# Try it
Please give back, word for word, only the lines starting at the one containing "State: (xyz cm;" and ending at the one containing "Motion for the" within the material below.
The data Block Start
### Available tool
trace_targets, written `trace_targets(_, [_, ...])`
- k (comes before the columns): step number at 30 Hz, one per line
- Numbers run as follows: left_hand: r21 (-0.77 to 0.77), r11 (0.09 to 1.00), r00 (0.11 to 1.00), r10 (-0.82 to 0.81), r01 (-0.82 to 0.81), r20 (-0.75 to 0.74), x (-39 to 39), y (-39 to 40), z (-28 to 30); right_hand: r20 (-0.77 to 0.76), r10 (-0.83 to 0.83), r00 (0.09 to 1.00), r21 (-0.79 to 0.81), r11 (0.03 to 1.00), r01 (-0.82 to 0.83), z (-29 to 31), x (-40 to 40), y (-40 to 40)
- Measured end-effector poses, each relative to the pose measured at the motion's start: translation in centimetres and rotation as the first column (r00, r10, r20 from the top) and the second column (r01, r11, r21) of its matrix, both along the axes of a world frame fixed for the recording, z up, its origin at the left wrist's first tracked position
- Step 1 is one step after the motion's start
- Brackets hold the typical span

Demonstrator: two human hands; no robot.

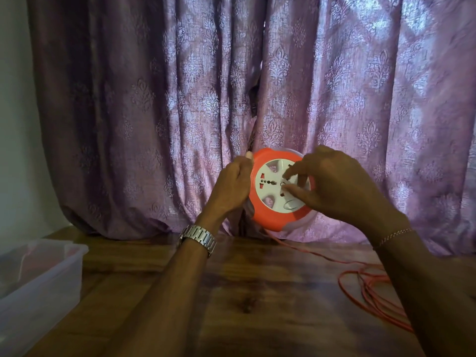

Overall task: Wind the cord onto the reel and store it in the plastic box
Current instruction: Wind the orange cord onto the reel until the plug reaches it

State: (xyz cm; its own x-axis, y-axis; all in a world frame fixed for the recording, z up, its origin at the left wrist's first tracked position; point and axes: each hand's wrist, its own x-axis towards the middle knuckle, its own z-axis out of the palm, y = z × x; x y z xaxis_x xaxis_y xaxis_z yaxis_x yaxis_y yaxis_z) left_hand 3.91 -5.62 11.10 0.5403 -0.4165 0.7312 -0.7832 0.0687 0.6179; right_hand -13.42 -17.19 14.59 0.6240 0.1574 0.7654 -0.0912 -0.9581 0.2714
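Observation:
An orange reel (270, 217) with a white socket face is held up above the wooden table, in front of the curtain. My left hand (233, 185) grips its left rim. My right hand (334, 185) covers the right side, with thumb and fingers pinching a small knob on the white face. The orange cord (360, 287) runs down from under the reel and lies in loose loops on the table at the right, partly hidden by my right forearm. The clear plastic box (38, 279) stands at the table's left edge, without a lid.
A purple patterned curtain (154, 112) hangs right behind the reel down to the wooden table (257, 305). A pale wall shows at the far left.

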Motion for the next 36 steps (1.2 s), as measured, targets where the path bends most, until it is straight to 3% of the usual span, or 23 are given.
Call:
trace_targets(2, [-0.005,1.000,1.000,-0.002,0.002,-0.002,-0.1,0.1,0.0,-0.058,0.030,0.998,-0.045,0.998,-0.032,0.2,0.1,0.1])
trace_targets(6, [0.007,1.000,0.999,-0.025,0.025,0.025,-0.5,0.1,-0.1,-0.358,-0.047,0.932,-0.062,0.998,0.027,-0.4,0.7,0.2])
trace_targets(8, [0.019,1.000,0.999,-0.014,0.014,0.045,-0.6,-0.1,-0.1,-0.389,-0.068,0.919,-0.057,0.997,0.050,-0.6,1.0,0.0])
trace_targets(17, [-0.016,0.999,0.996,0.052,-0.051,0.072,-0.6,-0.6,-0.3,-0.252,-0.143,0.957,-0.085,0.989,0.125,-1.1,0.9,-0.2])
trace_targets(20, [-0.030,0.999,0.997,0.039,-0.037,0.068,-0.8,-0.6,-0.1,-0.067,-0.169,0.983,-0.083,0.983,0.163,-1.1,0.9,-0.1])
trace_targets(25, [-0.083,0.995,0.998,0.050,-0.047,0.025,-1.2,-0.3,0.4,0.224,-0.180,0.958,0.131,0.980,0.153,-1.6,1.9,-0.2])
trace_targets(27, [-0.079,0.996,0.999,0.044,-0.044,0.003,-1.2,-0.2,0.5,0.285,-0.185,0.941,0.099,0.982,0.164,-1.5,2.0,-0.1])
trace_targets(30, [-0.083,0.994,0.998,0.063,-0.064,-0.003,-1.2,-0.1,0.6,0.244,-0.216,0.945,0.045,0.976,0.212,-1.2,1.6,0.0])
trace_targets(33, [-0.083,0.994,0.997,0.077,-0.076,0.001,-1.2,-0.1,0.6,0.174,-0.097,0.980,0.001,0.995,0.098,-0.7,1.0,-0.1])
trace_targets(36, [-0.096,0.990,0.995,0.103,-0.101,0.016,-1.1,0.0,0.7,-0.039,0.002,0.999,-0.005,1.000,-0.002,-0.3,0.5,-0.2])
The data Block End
# Task answer
State: (xyz cm; its own x-axis, y-axis; all in a world frame fixed for the recording, z up, its origin at the left wrist's first tracked position; point and axes: each hand's wrist, its own x-axis towards the middle knuckle, its own z-axis out of the palm, y = z × x; x y z xaxis_x xaxis_y xaxis_z yaxis_x yaxis_y yaxis_z) left_hand 3.91 -5.62 11.10 0.5403 -0.4165 0.7312 -0.7832 0.0687 0.6179; right_hand -13.42 -17.19 14.59 0.6240 0.1574 0.7654 -0.0912 -0.9581 0.2714
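Observation:
An orange reel (270, 217) with a white socket face is held up above the wooden table, in front of the curtain. My left hand (233, 185) grips its left rim. My right hand (334, 185) covers the right side, with thumb and fingers pinching a small knob on the white face. The orange cord (360, 287) runs down from under the reel and lies in loose loops on the table at the right, partly hidden by my right forearm. The clear plastic box (38, 279) stands at the table's left edge, without a lid.
A purple patterned curtain (154, 112) hangs right behind the reel down to the wooden table (257, 305). A pale wall shows at the far left.
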
Motion for the next 36 steps (1.2 s), as measured, targets where the path bends most, until it is straight to 3% of the usual span, or 23 are given.

What the exercise asked for is complete.